* Task brief *
Transcribe the listing word for word. Begin at its first line and end with the line containing "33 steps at".

* Information supplied *
◇ ◇ ◇
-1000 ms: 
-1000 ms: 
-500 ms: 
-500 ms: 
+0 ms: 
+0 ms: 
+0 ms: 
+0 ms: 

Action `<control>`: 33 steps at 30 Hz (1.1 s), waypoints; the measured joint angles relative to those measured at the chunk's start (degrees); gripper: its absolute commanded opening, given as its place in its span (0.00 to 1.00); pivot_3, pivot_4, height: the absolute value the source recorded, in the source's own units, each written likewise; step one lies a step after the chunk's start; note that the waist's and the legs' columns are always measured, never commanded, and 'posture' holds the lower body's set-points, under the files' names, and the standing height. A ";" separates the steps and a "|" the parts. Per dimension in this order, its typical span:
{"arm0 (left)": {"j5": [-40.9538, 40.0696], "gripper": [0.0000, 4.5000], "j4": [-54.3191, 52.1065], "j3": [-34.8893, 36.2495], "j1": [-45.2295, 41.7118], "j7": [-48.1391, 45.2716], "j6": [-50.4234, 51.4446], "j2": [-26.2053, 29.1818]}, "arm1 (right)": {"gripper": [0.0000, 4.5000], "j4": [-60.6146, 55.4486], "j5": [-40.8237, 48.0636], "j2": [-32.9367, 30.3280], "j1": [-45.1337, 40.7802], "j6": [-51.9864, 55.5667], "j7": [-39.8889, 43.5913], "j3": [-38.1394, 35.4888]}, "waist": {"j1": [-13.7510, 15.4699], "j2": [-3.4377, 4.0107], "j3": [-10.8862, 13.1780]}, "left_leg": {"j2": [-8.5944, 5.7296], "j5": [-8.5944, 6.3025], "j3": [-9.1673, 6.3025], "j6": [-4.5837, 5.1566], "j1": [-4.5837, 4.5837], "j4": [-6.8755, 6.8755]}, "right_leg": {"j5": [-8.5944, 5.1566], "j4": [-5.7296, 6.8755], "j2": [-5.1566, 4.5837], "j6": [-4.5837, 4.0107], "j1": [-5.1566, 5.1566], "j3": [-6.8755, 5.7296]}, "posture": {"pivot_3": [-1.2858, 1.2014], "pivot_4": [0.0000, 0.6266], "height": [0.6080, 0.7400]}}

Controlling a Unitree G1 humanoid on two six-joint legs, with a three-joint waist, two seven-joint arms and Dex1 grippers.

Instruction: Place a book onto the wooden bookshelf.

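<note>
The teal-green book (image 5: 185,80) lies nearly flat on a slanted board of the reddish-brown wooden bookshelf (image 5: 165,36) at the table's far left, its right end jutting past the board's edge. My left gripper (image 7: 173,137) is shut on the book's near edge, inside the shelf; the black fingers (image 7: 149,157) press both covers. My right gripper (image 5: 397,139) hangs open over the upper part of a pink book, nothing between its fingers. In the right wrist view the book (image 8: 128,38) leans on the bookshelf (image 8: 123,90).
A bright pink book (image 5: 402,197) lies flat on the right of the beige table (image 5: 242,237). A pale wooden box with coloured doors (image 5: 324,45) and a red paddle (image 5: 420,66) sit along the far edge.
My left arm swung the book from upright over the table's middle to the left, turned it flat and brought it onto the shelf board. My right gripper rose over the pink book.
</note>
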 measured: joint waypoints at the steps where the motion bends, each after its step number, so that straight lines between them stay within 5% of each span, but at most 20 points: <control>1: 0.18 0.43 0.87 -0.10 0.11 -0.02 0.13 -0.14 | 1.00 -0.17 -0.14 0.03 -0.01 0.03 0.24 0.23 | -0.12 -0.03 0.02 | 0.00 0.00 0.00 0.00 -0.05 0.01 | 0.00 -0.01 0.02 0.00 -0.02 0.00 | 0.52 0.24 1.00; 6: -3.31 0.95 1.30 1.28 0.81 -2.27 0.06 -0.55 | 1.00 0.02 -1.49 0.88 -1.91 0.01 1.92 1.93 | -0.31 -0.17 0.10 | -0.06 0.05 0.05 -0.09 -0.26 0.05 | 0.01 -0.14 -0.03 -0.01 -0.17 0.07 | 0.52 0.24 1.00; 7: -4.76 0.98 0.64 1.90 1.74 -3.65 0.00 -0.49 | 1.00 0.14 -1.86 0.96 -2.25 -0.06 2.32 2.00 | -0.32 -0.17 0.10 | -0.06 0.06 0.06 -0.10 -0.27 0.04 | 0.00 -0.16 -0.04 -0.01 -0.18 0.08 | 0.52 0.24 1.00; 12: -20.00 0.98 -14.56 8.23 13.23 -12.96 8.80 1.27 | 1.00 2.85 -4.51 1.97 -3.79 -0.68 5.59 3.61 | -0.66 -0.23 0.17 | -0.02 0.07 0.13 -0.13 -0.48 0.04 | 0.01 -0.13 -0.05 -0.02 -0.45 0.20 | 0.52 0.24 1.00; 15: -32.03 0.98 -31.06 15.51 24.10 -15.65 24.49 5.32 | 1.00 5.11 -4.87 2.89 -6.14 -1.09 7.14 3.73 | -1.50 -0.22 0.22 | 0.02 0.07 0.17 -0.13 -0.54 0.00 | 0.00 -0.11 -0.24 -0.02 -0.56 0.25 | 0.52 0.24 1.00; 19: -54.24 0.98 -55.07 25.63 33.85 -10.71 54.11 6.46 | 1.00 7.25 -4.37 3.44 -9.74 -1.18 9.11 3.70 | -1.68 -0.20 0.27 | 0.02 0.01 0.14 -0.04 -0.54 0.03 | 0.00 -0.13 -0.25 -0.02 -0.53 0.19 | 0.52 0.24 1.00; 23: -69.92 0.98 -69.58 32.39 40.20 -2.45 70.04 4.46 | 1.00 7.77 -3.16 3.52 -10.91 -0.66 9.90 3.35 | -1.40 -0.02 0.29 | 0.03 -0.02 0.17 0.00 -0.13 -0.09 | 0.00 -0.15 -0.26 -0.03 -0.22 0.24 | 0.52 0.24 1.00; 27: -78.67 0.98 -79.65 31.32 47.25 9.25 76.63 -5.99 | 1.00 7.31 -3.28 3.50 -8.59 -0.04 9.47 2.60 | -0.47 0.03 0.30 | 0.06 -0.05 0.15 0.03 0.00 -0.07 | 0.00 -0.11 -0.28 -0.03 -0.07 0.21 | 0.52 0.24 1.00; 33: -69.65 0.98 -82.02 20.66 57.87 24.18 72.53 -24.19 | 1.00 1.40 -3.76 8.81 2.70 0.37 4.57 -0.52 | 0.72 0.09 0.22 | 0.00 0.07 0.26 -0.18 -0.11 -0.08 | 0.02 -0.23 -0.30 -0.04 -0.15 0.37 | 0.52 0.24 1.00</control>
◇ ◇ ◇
* Response to the exercise *
-1000 ms: 
-1000 ms: 
-500 ms: 
-500 ms: 
+0 ms: 
+0 ms: 
+0 ms: 
+0 ms: 

Action `<control>`: 33 steps at 30 Hz (1.1 s), waypoints; the measured joint angles relative to those measured at the chunk's start (degrees); gripper: its absolute commanded opening, given as its place in its span (0.00 to 1.00); pivot_3, pivot_4, height: the absolute value the source recorded, in the source's own units, each written likewise; step one lies a step after the chunk's start; note that the waist's and the legs' columns are always measured, never commanded, and 'posture' holds the lower body's set-points, under the files' names, and the standing height. A ";" separates the steps and a "|" the parts. Per dimension in this order, its typical span:

What the exercise required has been answered in full.